I have to be honest, I’m not a massive reader of non-fiction (Word Wednesday books excepted). Particularly since becoming a parent (which is now for more than a quarter of my life!). Anything remotely technical usually sends me to sleep. Yet when I saw a Christmas book round-up at the end of last year that included Inventing Ourselves by Sarah-Jayne Blakemore I knew I had to read it. So I did. And I didn’t fall asleep once whilst doing so.
What is Inventing Ourselves?
Subtitled, “The Secret Life of the Teenage Brain,” Inventing Ourselves is possibly the book every parent of teenagers is crying out for.
Professor Sarah-Jayne Blakemore has revolutionized the understanding of teenage brains, after many years of painstaking research into the neuroscience and brain development of adolescents. In her book, she explains how she came to study the subject, how studies are carried out, and what, if any conclusions can be drawn from her research, and additional research from around the globe.
Perturbed by stereotypes of teenagers and their tendency to be the butt of derogatory jokes, Professor Blakemore decided to shed light on a previously little-studied area. Teenagers are saddled with various stigma; tendency to sleep, slow to communicate, and liable to take risks. Surely there’s a reason for this? Her resulting work suggests that there is.
As one might expect, it turns out, there’s no such thing as a typical teenager. We are, after all, all individuals. There are however some general trends, and evidence to support that the teenage brain undergoes wholesale changes during adolescence. Prior to the year 2000, it was considered that the brain didn’t change very much after childhood, but modern research has shown that human brain continues to develop throughout the teenage years and even into one’s 20s.

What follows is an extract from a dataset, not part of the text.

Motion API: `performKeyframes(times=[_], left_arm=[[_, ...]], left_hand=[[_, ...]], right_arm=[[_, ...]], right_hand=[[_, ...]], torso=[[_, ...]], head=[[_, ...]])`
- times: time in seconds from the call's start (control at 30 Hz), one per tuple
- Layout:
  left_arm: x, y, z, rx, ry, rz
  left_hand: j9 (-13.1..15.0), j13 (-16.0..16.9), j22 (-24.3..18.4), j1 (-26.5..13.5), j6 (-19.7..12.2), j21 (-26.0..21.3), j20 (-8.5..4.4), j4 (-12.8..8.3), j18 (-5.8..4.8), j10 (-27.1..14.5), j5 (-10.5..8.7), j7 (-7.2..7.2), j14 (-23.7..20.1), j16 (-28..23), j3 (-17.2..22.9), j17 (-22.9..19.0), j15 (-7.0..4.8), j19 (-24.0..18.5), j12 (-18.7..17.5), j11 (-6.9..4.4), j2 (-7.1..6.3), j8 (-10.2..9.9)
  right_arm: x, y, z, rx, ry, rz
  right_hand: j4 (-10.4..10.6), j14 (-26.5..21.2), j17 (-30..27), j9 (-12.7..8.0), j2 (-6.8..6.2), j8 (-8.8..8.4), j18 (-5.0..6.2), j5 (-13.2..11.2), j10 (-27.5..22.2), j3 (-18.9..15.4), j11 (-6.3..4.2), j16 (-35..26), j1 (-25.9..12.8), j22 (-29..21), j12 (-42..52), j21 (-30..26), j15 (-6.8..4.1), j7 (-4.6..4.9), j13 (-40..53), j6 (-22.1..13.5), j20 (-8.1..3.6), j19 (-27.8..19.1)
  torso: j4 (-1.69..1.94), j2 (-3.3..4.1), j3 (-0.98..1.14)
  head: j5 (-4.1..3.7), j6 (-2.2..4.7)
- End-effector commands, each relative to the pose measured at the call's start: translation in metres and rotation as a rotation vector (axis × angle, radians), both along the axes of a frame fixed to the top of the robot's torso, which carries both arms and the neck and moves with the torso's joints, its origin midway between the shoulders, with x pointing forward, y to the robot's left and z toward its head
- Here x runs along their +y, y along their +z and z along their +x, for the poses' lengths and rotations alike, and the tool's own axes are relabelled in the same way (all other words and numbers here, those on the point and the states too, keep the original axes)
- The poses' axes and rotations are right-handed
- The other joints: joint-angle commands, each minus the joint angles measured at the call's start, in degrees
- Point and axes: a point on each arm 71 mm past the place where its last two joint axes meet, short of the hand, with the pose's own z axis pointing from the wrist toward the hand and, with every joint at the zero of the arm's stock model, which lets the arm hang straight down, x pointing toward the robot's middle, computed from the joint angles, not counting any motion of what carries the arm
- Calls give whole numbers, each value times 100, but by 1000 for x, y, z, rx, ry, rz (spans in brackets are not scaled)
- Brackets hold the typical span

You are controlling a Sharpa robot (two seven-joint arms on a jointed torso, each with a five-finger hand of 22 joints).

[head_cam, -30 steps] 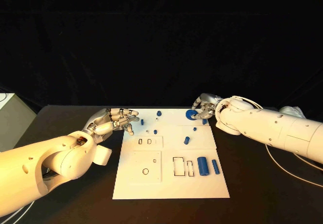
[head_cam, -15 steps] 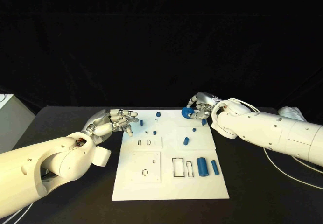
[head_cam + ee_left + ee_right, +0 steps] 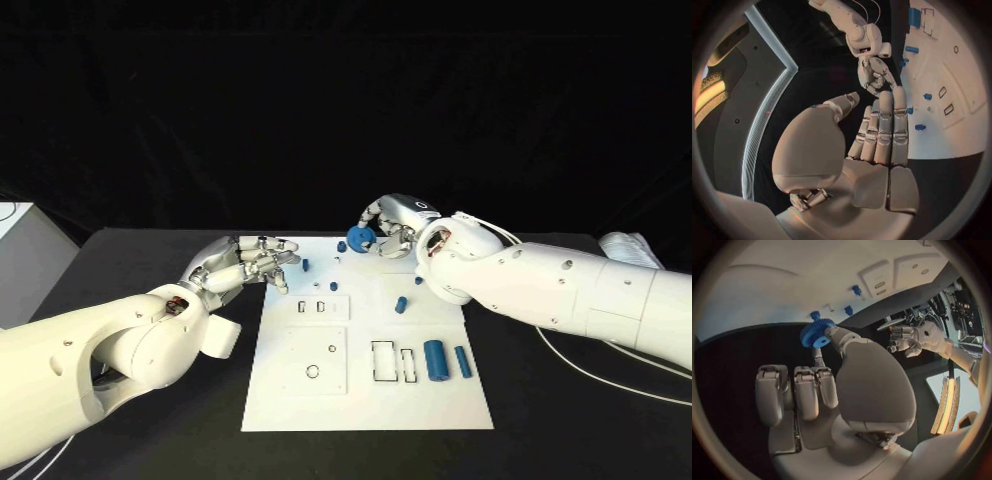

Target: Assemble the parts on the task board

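Carrying a blue gear (image 3: 359, 237), the right hand (image 3: 389, 224) has swung leftward over the task board's (image 3: 368, 400) far edge, pinching it above the black counter (image 3: 577, 420). Its wrist view reveals the gear's teeth. Left hand (image 3: 245, 260) hovers beside the board, fingers extended together, empty.

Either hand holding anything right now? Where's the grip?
Right hand pinches the blue gear at its toothed rim between thumb and a finger. Left hand holds nothing, fingers straight.
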Motion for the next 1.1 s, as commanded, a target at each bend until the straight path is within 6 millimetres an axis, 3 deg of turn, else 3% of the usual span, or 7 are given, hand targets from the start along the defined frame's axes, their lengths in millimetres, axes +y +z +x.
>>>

Inventing Ourselves tries to explain what these changes are and how they affect our children, allowing us to (maybe) alter the way in which we interact with them. No true parenting suggestions are offered, but the knowledge that certain behaviors are as a result of brain chemistry and part of growing-up rather than sheer bloody-mindedness has helped modify the way in which I interact with my son. Particularly when he’s sitting in the dark, playing on his Xbox when it’s a gloriously sunny day outside.
The book explains how teenagers develop a sense of self and why they might take increased risks. The short answer to this latter question is “peer pressure,” but the longer answer is significantly more interesting, and applies to adults well beyond their teenage years, too. The book also looks at brain-plasticity (something mentioned in a couple of other Word Wednesday books about being awesome.) and explains why showing teenagers the horrific physical effects of smoking might not be the best way of persuading them to stop.
One area where a lot of parents will feel they need more information is screen time. Sadly, there are scant pickings here. Largely because there just isn’t the information available anywhere. Professor Blakemore calls for an urgent change to this situation.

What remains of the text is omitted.